Genau diese Suche nach sich selbst und dem eigenen Platz in der Welt steht im Fokus des Films und mischt Coming-of-Age-Elemente unter die fran­zö­si­sche Komödie. Elise trifft auf die Leiterin der Herberge, Josiane (Muriel Robin), die ihr der Weisheit des Alters geschuldet das Aufgeben ihrer großen Leiden­schaft untersagt. Vieles ist vorher­sehbar – doch einer guten Komödie hat das noch nie geschadet.

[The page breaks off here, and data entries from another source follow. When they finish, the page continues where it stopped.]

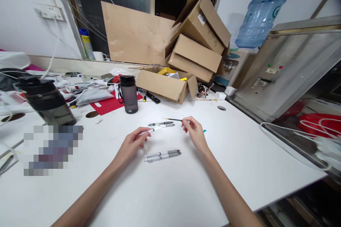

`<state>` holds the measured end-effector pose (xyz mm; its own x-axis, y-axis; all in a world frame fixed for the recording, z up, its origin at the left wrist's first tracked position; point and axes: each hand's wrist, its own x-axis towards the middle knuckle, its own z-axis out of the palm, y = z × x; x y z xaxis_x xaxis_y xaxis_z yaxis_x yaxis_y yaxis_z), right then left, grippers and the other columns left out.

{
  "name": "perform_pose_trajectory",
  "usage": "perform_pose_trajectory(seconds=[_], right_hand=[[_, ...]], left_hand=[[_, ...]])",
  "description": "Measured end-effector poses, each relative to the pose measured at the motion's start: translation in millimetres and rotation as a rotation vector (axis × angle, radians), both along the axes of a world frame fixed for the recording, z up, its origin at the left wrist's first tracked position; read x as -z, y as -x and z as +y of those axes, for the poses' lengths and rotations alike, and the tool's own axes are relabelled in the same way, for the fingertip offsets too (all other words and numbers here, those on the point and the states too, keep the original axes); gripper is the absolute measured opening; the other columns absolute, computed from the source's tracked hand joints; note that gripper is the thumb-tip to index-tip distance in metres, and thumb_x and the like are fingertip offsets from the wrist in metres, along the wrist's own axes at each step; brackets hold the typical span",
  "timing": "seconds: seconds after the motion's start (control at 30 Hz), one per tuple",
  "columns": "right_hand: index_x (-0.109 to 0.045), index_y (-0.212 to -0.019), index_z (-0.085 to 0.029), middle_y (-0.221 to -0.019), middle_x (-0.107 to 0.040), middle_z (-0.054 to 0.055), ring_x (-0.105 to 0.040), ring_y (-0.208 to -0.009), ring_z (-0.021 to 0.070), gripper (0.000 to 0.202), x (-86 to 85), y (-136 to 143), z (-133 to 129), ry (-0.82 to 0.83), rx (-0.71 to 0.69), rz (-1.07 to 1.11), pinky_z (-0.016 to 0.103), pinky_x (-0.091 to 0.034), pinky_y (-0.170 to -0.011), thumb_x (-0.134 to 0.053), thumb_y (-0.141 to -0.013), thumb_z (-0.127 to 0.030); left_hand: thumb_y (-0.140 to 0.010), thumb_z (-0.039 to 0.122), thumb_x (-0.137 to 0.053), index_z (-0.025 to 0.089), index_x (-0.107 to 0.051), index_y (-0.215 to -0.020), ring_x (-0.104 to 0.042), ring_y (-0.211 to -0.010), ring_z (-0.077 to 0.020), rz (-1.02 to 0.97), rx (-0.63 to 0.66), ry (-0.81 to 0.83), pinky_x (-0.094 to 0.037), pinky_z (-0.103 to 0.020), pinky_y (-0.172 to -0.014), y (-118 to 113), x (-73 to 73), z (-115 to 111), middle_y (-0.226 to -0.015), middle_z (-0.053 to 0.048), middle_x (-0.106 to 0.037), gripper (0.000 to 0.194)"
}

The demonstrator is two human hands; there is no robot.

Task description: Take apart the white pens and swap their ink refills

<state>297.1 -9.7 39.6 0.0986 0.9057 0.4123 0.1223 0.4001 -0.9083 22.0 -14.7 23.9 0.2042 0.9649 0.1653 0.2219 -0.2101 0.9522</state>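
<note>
My left hand [137, 139] is closed on a white pen barrel [157, 128] that points up and to the right. Between the fingers of my right hand [193, 129] is a thin black refill [174, 119] with a yellow part near its left tip. Something small and whitish also shows under those right fingers, too small to name. Just beyond my left hand lies a dark clear pen part [157, 123]. Nearer to me, between my forearms, pens [163, 155] with clear and grey ends lie side by side on the white table [170, 191].
A dark bottle [129, 95] and an open cardboard box [162, 83] stand behind my hands. A larger bottle [48, 101] is at the left, near cables and a red folder [106, 105]. A metal cabinet [285, 71] borders the table's right edge.
</note>
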Motion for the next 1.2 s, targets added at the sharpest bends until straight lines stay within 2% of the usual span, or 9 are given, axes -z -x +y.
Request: perform_pose_trajectory(seconds=[0.17,0.6,0.83,1.0,1.2], right_hand=[[-0.068,-0.097,-0.023,-0.084,-0.065,0.002,-0.056,-0.068,0.0163,0.024,2.2,0.8,-0.8,0.026,-0.008,-0.016,0.029,-0.048,-0.063,-0.068,-0.087,-0.045],[-0.064,-0.089,-0.022,-0.079,-0.063,0.001,-0.054,-0.066,0.0153,0.025,1.3,-0.5,-0.9,0.044,-0.039,0.014,0.028,-0.046,-0.064,-0.067,-0.089,-0.046],[-0.065,-0.087,-0.021,-0.078,-0.064,0.001,-0.056,-0.068,0.0161,0.026,0.7,3.3,-4.5,0.068,-0.035,-0.055,0.028,-0.045,-0.067,-0.066,-0.090,-0.047],[-0.068,-0.094,-0.021,-0.080,-0.066,0.001,-0.057,-0.071,0.0161,0.024,6.1,14.3,-7.4,0.080,-0.087,-0.107,0.028,-0.044,-0.068,-0.065,-0.091,-0.044],[-0.066,-0.092,-0.021,-0.077,-0.064,0.001,-0.055,-0.069,0.0156,0.025,15.4,24.9,-8.3,0.118,-0.151,-0.089,0.027,-0.043,-0.066,-0.064,-0.092,-0.046]], left_hand=[[-0.091,0.053,-0.061,0.025,-0.072,-0.111,-0.063,-0.085,-0.0206,-0.038,-0.034,0.012,-0.051,-0.027,-0.069,0.6,-0.6,1.4,-0.101,-0.007,-0.071,0.036],[-0.093,0.052,-0.060,0.024,-0.070,-0.112,-0.059,-0.086,-0.0197,-0.066,-0.016,0.046,-0.050,-0.026,-0.069,0.6,0.3,1.8,-0.103,-0.006,-0.068,0.035],[-0.093,0.052,-0.060,0.024,-0.071,-0.113,-0.061,-0.085,-0.0197,-0.044,0.013,0.027,-0.049,-0.026,-0.069,-0.5,1.8,2.3,-0.101,-0.006,-0.069,0.037],[-0.089,0.050,-0.064,0.022,-0.074,-0.111,-0.061,-0.079,-0.0193,-0.010,0.030,0.010,-0.050,-0.027,-0.068,-4.1,-6.3,-2.5,-0.098,-0.006,-0.071,0.037],[-0.091,0.047,-0.063,0.023,-0.074,-0.111,-0.064,-0.087,-0.0220,0.048,0.064,0.002,-0.049,-0.027,-0.071,-6.1,-6.2,-3.5,-0.101,-0.005,-0.073,0.033]])
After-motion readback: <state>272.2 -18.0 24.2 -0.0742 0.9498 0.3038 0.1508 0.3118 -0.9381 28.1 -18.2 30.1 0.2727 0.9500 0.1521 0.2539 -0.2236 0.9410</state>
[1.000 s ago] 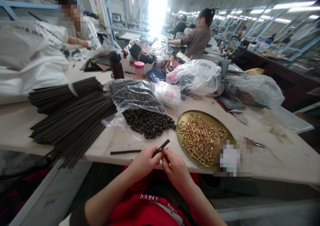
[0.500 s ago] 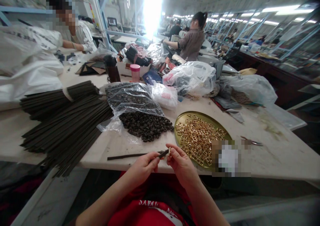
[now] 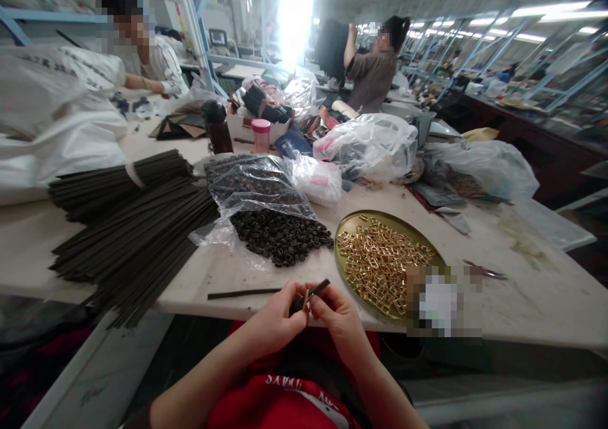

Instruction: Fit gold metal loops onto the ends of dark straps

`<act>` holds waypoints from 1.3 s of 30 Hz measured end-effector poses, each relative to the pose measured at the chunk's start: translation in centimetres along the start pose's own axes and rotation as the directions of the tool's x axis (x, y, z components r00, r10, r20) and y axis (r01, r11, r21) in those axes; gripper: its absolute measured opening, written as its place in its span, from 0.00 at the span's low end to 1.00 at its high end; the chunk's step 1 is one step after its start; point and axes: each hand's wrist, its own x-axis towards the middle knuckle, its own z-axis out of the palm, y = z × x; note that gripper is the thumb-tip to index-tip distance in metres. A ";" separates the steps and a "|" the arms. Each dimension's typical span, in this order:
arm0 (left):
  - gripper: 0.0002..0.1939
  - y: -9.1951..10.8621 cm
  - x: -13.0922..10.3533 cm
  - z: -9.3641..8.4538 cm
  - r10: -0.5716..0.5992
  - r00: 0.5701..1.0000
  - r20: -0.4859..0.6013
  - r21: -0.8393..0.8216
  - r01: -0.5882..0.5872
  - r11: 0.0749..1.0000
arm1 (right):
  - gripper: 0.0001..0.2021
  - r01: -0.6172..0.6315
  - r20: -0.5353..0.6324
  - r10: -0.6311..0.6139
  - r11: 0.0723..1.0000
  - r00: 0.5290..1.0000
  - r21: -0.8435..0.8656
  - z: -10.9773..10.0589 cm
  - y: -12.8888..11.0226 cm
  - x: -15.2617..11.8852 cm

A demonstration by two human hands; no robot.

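Observation:
My left hand point(image 3: 275, 318) pinches a long thin dark strap point(image 3: 244, 293) that lies across the near table edge. My right hand point(image 3: 335, 315) grips the strap's right end, where a small gold buckle point(image 3: 308, 297) sits on it between my fingertips. Both hands meet just in front of the table edge. A round brass tray point(image 3: 342, 227) full of gold buckles point(image 3: 380, 261) sits right of my hands. A heap of small dark loops point(image 3: 280, 234) spills from a clear bag point(image 3: 254, 185) beyond them.
A big bundle of dark straps point(image 3: 128, 220) covers the left of the table. Plastic bags point(image 3: 368, 144), a pink cup point(image 3: 261, 134) and a dark bottle point(image 3: 218, 128) stand farther back. Scissors point(image 3: 484, 270) lie at the right. Two other people work at the far side.
The strap's right end dipped flat, then tilted up again. A gold buckle has appeared on it, now pinched between both hands. The far person has raised something dark.

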 end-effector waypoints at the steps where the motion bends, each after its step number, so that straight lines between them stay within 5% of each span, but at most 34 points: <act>1: 0.14 -0.1 0.0 0.1 -0.031 0.999 0.010 -0.056 0.032 0.998 | 0.14 0.013 0.005 -0.013 1.000 1.000 -0.006 0.1 0.1 0.0; 5: 0.03 -0.8 0.1 0.3 -0.152 0.988 -0.031 -0.133 0.147 0.980 | 0.12 0.075 0.007 -0.075 0.996 0.997 -0.038 0.4 0.7 -0.1; 12: 0.09 -1.3 0.5 0.6 -0.161 0.985 -0.053 -0.163 0.151 0.975 | 0.13 0.122 -0.082 -0.144 0.966 0.986 -0.228 0.2 0.0 -0.2; 19: 0.09 -1.7 0.8 1.1 -0.184 0.981 -0.056 -0.163 0.173 0.971 | 0.14 0.014 -0.003 -0.014 0.994 1.000 -0.104 -0.2 0.0 0.3; 22: 0.09 -1.8 1.1 1.3 -0.191 0.980 -0.060 -0.170 0.179 0.969 | 0.12 0.145 -0.081 -0.175 0.945 0.981 -0.294 -0.1 0.3 0.3; 25: 0.11 -1.7 1.2 1.3 -0.164 0.985 -0.061 -0.182 0.151 0.972 | 0.10 0.332 -0.103 -0.437 0.798 0.894 -0.503 0.0 0.6 0.2; 27: 0.11 -1.4 1.2 1.3 -0.142 0.988 -0.068 -0.169 0.128 0.977 | 0.09 0.367 -0.094 -0.493 0.748 0.865 -0.553 0.0 0.7 0.1; 34: 0.14 -0.6 0.9 1.2 -0.067 0.987 -0.148 -0.055 0.059 0.997 | 0.12 0.242 -0.134 -0.326 0.870 0.936 -0.429 -0.2 0.5 0.7; 39: 0.18 -0.4 0.7 1.1 -0.035 0.982 -0.186 -0.027 0.030 0.999 | 0.12 0.254 -0.143 -0.365 0.832 0.920 -0.493 0.2 0.5 1.0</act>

Der typisch fran­zö­si­sche Humor kommt nicht zu kurz: schrul­lige Charak­tere inklusive. Der spiri­tu­elle Physio­the­ra­peut, dessen liebens­wür­dige Unbe­hol­fen­heit es ihm erschwert, Elise näher­zu­kommen. Die Foodtruck-Besitzer – ein Paar, das im Kinosaal garan­tiert für Lacher sorgt: hitzige Diskus­sionen, in denen die Fetzen fliegen, gefolgt von der demons­tra­tiven Versöh­nung in ihrem Camper.

Der Sound­track des Films – an dem Hofesh Schechter ebenfalls beteiligt war – über­rascht gleich zu Beginn und bleibt im Gedächtnis. Die Auffüh­rung stoppt, das Intro beginnt: Die Tänze­rinnen bewegen sich in Zeitlupe wie die Figuren in einer Schnee­kugel. So lässt auch der Unfall Elises Leben still­stehen. Elek­tro­nisch verzerrte Gitar­ren­riffs kontras­tieren die klas­si­sche Musik, die noch Sekunden zuvor das Ballett untermalt. Es wird klar – die Stimmung des Films hat sich verändert.

In der Verschmel­zung realer Biogra­fien mit der Welt des Films lässt Cédric Klapisch erkennen, dass er in seiner Anfangs­zeit als Regisseur Doku­men­ta­tionen fürs fran­zö­si­sche Fernsehen gedreht hat. Trotz klas­si­scher Wendungen eines Feel-Good-Films spürt man die Authen­ti­zität der Geschichte.

Tanz­be­geis­tertes Publikum kommt hier garan­tiert auf seine Kosten – denn die Stimmung steckt an. Egal ob lässiges Training oder imposante Ballett­vor­füh­rung – Das Leben ein Tanz wird seinem Titel gerecht: eine Hommage an jede Form des Tanzes, die zeigt, dass man oft nicht weit suchen muss, um sich selbst zu finden.